§ **Requirement**
From the line with "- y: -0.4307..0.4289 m" through the line with "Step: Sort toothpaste", repeat the entries verbatim, both end lines included, and add nothing.

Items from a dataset
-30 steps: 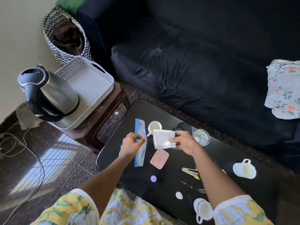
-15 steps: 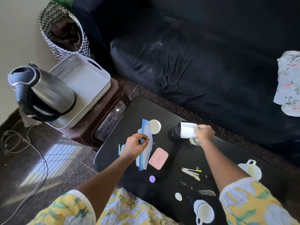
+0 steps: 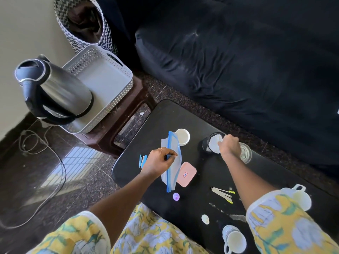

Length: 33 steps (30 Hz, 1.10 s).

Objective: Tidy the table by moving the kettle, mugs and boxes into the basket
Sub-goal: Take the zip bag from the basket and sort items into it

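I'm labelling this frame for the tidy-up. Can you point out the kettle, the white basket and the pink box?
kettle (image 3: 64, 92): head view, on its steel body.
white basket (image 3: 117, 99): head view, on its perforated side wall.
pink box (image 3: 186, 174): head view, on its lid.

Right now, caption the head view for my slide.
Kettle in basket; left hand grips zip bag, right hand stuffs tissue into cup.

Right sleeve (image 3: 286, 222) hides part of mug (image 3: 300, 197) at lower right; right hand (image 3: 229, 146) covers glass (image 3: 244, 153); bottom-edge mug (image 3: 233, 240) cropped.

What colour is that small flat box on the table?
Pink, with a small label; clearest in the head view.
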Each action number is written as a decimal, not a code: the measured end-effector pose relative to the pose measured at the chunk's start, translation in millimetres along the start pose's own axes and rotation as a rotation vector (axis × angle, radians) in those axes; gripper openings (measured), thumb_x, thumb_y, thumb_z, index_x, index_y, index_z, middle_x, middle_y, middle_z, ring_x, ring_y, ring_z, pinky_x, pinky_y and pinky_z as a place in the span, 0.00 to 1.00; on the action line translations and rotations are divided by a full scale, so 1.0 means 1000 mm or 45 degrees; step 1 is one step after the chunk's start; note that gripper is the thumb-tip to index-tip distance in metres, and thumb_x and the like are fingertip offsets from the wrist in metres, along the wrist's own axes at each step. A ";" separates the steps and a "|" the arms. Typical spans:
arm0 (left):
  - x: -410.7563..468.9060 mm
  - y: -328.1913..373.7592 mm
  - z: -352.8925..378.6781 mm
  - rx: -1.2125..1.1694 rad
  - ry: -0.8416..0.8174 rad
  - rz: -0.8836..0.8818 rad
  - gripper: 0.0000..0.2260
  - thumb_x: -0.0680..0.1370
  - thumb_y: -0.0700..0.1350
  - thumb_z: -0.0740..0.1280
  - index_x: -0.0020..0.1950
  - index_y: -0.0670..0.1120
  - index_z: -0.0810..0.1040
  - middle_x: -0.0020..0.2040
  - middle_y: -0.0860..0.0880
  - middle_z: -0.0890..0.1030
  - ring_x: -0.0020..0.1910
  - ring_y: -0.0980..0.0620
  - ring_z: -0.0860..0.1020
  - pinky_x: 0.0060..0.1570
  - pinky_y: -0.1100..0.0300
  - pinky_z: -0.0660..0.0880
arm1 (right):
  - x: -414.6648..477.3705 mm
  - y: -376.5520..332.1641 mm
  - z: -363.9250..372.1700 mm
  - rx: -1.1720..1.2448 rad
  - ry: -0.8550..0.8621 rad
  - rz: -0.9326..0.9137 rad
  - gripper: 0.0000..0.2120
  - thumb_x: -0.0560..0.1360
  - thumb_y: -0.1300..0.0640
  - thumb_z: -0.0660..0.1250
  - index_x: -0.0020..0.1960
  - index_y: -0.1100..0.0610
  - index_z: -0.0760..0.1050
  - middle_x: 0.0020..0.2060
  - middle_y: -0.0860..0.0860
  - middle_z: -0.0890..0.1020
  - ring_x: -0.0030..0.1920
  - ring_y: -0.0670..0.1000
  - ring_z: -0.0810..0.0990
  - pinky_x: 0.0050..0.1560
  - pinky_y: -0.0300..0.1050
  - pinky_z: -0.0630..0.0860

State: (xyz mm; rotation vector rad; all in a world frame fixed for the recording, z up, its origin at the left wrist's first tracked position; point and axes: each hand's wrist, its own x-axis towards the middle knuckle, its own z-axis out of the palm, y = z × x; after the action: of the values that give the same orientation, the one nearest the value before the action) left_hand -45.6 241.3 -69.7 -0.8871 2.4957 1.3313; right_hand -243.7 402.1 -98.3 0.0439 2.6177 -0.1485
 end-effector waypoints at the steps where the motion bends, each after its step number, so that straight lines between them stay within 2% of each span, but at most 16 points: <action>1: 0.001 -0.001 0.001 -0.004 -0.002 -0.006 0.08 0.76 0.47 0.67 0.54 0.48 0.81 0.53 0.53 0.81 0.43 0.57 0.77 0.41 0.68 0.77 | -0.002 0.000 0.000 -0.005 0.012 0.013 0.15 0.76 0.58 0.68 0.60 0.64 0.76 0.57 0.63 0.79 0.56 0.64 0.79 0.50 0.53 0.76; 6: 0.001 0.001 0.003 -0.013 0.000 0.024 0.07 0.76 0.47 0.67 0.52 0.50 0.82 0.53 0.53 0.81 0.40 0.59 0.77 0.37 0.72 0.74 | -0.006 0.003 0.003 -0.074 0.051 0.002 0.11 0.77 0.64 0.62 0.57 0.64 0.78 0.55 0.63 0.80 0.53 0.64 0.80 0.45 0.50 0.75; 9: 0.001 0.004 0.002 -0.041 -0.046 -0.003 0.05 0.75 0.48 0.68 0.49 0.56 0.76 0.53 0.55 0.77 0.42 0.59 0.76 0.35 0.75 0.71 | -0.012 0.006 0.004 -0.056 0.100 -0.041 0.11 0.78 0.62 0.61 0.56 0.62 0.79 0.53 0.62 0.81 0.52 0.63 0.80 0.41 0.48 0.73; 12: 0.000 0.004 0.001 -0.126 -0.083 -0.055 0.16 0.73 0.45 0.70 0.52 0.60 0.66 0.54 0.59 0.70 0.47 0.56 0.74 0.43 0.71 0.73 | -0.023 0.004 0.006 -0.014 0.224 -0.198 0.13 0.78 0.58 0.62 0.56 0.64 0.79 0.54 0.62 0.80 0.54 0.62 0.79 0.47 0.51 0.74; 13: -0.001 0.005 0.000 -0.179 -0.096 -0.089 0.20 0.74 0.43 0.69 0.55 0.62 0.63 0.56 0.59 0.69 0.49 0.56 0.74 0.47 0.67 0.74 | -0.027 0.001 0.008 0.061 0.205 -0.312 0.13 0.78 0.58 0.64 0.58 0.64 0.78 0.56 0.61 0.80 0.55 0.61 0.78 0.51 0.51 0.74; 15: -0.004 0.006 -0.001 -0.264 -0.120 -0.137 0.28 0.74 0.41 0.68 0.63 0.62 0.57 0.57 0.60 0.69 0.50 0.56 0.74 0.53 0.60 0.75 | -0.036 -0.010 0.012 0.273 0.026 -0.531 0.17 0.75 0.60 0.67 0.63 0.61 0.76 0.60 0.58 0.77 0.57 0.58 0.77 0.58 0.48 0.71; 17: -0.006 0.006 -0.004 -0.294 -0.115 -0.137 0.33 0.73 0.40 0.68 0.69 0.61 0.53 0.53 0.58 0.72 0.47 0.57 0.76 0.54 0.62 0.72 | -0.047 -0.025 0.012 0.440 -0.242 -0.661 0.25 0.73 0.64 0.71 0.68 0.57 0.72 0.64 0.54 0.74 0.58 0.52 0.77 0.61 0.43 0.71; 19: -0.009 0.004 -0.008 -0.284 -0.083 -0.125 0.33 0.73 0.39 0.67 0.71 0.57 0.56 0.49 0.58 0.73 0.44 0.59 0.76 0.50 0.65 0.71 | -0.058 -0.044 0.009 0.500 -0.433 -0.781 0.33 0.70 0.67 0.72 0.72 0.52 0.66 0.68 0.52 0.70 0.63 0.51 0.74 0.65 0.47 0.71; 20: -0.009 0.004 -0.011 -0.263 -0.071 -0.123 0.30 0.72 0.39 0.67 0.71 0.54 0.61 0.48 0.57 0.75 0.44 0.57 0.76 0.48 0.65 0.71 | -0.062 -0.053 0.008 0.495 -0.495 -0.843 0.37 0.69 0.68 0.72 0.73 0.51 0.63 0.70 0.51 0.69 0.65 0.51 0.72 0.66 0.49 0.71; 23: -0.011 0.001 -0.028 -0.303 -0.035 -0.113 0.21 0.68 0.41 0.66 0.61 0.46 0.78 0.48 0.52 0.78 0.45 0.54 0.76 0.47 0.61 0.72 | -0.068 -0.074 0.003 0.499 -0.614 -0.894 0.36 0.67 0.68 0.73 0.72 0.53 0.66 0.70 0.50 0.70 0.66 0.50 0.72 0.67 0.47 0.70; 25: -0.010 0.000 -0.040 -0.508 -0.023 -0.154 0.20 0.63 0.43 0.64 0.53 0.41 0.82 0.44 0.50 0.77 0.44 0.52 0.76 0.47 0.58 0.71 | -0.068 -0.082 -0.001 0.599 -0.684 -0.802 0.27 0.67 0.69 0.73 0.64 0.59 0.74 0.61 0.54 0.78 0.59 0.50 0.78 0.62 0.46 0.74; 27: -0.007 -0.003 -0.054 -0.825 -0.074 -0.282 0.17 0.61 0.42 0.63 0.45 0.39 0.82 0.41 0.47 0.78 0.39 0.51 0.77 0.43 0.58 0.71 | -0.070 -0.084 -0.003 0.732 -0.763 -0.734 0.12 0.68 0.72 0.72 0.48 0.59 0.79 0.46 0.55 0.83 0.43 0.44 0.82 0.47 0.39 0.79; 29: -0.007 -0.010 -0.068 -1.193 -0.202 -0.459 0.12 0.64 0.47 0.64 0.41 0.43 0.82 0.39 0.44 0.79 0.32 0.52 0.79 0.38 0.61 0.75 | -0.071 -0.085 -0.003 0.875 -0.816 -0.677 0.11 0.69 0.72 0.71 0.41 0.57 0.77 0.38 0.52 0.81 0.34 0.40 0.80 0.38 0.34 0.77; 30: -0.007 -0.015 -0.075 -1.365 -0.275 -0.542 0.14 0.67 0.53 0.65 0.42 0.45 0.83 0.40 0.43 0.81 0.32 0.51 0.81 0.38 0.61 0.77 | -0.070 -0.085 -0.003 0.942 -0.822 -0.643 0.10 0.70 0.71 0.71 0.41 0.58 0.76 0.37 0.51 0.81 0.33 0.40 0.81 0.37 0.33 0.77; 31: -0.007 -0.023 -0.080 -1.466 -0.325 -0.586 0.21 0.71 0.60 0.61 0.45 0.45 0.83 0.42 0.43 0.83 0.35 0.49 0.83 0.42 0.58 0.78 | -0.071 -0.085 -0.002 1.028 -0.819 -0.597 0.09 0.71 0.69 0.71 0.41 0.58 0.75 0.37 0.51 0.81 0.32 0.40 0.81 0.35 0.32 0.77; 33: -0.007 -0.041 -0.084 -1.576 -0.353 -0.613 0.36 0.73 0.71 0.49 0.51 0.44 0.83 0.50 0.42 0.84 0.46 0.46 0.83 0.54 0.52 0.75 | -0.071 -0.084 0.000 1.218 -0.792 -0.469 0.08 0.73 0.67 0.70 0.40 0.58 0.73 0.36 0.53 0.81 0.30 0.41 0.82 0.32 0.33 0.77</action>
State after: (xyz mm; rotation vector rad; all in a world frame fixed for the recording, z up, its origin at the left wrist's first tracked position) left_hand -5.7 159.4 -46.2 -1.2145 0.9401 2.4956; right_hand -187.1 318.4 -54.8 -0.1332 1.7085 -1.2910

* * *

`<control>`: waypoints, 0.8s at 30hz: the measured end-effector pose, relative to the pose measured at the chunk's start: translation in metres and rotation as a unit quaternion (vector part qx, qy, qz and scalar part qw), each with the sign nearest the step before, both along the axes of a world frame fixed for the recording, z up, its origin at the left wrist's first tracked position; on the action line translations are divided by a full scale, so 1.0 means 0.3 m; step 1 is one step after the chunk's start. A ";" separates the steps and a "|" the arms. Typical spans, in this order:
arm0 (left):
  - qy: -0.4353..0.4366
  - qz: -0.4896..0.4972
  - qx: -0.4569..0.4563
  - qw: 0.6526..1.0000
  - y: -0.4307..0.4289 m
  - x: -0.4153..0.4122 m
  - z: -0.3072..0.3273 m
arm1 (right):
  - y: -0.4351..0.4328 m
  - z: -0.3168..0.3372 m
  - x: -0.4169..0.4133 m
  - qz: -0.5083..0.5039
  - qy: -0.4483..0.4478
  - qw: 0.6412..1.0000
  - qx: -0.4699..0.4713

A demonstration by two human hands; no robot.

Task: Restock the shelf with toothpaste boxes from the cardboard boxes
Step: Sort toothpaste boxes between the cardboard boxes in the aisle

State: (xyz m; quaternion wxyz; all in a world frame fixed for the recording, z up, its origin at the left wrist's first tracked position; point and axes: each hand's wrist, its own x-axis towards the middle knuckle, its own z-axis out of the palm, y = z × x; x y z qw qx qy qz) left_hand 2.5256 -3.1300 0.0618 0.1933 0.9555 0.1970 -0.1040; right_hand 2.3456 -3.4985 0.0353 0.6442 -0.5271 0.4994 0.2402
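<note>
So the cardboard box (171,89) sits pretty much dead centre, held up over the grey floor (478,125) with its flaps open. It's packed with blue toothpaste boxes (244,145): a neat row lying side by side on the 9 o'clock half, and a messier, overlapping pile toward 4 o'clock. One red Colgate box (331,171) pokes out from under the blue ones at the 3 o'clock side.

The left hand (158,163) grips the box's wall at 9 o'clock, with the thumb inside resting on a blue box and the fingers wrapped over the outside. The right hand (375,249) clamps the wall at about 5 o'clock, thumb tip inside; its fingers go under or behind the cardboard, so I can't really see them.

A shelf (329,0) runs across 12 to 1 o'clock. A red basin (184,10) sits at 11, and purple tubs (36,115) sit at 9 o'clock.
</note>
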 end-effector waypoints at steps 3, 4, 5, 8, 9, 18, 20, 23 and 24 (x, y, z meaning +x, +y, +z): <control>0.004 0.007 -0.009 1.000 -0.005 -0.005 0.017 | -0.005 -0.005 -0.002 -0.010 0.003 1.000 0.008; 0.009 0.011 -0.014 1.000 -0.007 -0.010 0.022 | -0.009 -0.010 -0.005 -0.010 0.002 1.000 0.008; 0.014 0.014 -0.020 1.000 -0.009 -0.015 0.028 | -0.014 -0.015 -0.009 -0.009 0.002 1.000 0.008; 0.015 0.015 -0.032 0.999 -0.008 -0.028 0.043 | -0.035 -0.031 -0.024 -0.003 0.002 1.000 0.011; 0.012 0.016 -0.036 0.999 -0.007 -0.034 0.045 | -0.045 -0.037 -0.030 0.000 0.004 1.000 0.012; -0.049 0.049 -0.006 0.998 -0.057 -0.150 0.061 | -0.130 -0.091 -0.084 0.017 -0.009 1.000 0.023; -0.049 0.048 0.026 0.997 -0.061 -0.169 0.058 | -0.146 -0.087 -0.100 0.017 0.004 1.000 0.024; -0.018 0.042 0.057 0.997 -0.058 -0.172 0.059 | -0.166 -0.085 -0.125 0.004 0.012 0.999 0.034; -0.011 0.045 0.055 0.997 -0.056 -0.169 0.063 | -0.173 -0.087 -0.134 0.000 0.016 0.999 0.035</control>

§ **Output of the task**
  - y: -0.4307..0.4289 m
  - x: -0.4153..0.4122 m
  - z: -0.3072..0.3273 m
arm1 (right):
  - y: -0.4351..0.4328 m
  - z: -0.3168..0.3372 m
  - x: -0.4169..0.4133 m
  - qz: -0.5083..0.5039
  - qy: -0.4483..0.4478
  - qw: 0.6412..1.0000
  - qx: -0.4699..0.4713

A demonstration by two human hands; no robot.

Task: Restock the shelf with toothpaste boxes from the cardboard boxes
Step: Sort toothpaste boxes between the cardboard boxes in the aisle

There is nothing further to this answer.